Predictive Analytics and Machine Learning in Direct Marketing for Anticipating Bank Term Deposit Subscriptions

Ahmed Mohamed Zaki 1 * , Nima Khodadadi 2 , Wei Hong Lim 3 , S. K. Towfek 4

  • 1 Computer Science and Intelligent Systems Research Center, Blacksburg 24060, Virginia, USA - (azaki@jcsis.org)
  • 2 Department of Civil and Architectural Engineering, University of Miami, Coral Gables, FL, USA - (nima.khodadadi@miami.edu )
  • 3 Faculty of Engineering, Technology and Built Environment, UCSI University, Kuala Lumpur 56000, Malaysia - (limwh@ucsiuniverisity.edu.my)
  • 4 Faculty of Engineering, Technology and Built Environment, UCSI University, Kuala Lumpur 56000, Malaysia - (sktowfek@jcsis.org)
  • Doi: https://doi.org/10.54216/AJBOR.110110

    Received: July 28, 2023 Revised: October 14, 2023 Accepted: December 12, 2023
    Abstract

    Direct marketing strategies in the banking sector have undergone evolution with the integration of predictive analytics and machine learning techniques. The focus of this study is on the utilization of these technologies to foresee bank term deposit subscriptions. The methodology encompasses data exploration, visualization, and the implementation of machine learning models. Datasets from Kaggle are employed, relationships within the data are explored through crosstabulations and heat maps, and feature engineering and preprocessing techniques are applied. The study individually implements models such as SGD Classifier, k-nearest neighbor Classifier, and Random Forest Classifier.
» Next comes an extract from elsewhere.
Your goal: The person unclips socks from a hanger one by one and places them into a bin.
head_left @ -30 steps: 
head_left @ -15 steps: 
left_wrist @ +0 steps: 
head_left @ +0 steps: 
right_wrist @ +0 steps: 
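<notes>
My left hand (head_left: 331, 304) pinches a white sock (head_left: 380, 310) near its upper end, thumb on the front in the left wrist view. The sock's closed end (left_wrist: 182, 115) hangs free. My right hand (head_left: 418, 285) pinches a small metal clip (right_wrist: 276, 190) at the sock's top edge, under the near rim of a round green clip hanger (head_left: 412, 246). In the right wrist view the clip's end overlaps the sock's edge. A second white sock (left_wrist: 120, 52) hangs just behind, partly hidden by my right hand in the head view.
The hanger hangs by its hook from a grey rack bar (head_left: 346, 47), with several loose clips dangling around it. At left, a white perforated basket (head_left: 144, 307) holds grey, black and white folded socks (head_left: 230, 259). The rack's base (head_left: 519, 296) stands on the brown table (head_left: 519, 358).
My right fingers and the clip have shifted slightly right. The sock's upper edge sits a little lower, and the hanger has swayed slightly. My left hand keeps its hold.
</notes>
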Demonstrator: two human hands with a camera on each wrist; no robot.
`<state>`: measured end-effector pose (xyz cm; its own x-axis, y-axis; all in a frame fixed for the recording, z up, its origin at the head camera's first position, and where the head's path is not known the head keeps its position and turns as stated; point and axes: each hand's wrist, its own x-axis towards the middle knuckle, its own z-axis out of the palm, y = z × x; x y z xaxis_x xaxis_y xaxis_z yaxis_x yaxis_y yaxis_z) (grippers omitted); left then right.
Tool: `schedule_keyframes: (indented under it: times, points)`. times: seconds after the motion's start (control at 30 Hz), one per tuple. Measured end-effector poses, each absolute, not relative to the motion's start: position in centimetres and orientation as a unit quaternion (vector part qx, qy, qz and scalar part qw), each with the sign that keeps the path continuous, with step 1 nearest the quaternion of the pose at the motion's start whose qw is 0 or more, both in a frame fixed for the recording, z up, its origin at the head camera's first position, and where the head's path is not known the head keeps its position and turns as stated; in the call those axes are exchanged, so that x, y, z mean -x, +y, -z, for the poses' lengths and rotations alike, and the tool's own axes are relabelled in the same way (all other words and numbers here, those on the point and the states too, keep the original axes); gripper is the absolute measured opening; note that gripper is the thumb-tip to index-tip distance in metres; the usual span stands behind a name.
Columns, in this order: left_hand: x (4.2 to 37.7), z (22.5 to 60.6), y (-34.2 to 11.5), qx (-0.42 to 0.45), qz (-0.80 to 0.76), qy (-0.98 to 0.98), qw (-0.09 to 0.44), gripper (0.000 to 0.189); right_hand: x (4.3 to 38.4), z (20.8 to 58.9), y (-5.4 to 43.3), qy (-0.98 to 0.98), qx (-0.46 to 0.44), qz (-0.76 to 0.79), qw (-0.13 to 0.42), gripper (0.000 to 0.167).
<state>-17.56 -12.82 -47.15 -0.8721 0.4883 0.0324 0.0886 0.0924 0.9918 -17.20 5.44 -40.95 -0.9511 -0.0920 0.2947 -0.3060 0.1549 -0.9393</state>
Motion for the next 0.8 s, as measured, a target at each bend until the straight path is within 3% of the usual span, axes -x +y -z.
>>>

The results indicate that the best performance among the evaluated models was exhibited by the Random Forest Classifier, achieving an accuracy of 87.5%, a negative predictive value (NPV) of 92.9972%, and a positive predictive value (PPV) of 87.8307%. These findings provide valuable insights for banks seeking to optimize their marketing strategies within the dynamic landscape of the financial industry.

    Keywords :

    Direct Marketing , Predictive Analytics , Machine Learning , Bank Term Deposit Subscriptions , Data Exploration , Feature Engineering.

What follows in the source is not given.